Si Ernest eût appris que la femme qu’il avait épouvantée de folles menaces n’était qu’une aventurière qui ne s’était pas plus compromise avec lui qu’avec un autre, certes il n’eût point sollicité du gouvernement d’aller à la forge dont elle était la maîtresse. Mais c’était une femme à perdre complétement, à qui il n’avait pas suffisamment à son gré appris l’oubli constant de ses devoirs, et il ne voulut pas laisser sa victoire inachevée. Cet orgueil de séducteur se trouva secouru encore par sa vanité de jeune officier. Un frère et un mari terribles ! mais c’eût été lâcheté que de renoncer à poursuivre la sœur et la femme de ces deux héros ; il y allait de l’honneur d’Ernest, il y allait de son bonheur. Je puis t’assurer qu’il se le persuada. Il se crut assez amoureux pour se pardonner à lui-même son manque de foi, et il compta que madame Buré accueillerait avec la même indulgence un amour assez vrai pour être devenu infidèle à l’amour.

Heureusement pour madame Buré, la nouvelle de la nomination de M. de Labitte arriva avant lui à la forge, de manière que, lorsqu’il se présenta, elle put le recevoir avec une tranquillité si bien jouée, avec une aisance si polie, qu’Ernest eut le droit de penser qu’il aurait eu grand tort de ne pas manquer à sa parole. Ernest logeait à Quillan, mais madame Buré l’invita à dîner. Le jeune officier se trouva tout de suite en présence de cette sainte et nombreuse famille que tu as vue, et où il venait porter le désordre. De vieux parents à cheveux blancs, bons et sereins, ayant derrière eux tout un passé d’honneur, des hommes faits, sérieux et confiants, de jeunes filles candides et discrètes, enfants timides et respectueux, et au milieu d’eux tous, comme le centre par où se touchaient toutes ces affections, madame Buré, bonne et noble, belle et calme.
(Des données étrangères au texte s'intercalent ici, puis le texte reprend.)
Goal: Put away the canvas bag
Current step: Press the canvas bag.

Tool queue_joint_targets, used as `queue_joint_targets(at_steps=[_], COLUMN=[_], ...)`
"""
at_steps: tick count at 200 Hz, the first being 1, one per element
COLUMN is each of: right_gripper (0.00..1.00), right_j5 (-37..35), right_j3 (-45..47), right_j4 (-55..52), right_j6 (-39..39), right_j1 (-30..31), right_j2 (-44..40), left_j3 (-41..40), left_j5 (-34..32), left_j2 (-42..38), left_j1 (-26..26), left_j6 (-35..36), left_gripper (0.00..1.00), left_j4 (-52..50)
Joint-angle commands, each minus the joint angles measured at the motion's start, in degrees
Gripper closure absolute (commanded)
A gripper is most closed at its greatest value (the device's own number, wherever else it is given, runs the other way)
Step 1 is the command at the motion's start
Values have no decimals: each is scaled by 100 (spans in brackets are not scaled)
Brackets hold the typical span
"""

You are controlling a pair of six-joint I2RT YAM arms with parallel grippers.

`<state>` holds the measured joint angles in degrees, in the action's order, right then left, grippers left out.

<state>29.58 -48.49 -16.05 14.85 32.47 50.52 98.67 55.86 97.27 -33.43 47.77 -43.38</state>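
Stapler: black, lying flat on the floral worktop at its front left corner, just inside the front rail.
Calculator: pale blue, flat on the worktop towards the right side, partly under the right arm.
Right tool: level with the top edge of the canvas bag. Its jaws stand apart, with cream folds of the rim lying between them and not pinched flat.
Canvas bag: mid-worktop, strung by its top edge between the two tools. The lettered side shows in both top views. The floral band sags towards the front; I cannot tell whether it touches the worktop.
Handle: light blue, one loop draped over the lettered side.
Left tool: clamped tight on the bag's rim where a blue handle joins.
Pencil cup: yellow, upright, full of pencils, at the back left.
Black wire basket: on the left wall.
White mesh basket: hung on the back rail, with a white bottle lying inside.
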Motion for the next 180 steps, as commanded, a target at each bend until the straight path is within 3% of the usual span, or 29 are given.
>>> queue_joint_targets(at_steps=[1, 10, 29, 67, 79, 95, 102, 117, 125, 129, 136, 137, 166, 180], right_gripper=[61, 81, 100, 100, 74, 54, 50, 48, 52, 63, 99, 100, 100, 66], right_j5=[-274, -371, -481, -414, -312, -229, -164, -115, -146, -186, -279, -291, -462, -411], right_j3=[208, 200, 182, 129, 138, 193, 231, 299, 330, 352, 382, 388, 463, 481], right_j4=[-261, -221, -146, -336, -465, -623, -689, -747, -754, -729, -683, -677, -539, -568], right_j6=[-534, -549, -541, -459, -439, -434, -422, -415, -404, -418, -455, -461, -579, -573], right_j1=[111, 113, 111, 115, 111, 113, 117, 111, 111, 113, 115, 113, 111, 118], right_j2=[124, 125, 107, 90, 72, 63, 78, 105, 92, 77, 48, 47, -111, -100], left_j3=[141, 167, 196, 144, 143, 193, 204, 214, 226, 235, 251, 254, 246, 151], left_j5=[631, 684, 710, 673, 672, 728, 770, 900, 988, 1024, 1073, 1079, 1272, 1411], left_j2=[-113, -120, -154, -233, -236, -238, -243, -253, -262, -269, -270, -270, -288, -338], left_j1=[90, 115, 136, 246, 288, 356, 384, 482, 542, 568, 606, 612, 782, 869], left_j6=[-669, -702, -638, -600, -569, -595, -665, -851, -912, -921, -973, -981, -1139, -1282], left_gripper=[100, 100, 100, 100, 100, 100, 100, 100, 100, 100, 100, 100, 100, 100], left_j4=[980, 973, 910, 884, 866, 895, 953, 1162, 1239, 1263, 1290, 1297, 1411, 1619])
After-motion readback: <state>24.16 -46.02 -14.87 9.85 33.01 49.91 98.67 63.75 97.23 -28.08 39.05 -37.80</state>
Quoiqu’elle n’eût pas l’air de vouloir faire de ce tableau respectable une leçon pour Ernest, celui-ci n’en fut pas moins touché, et la pensée de repartir immédiatement lui vint au cœur. Mais l’esprit discuta cette pensée et l’eut bientôt convaincue de niaiserie. Ernest fit même tourner toute cette sainteté de famille au profit d’un amour coupable et bien caché à l’ombre de cette pureté générale. L’intrigue en devenait plus piquante.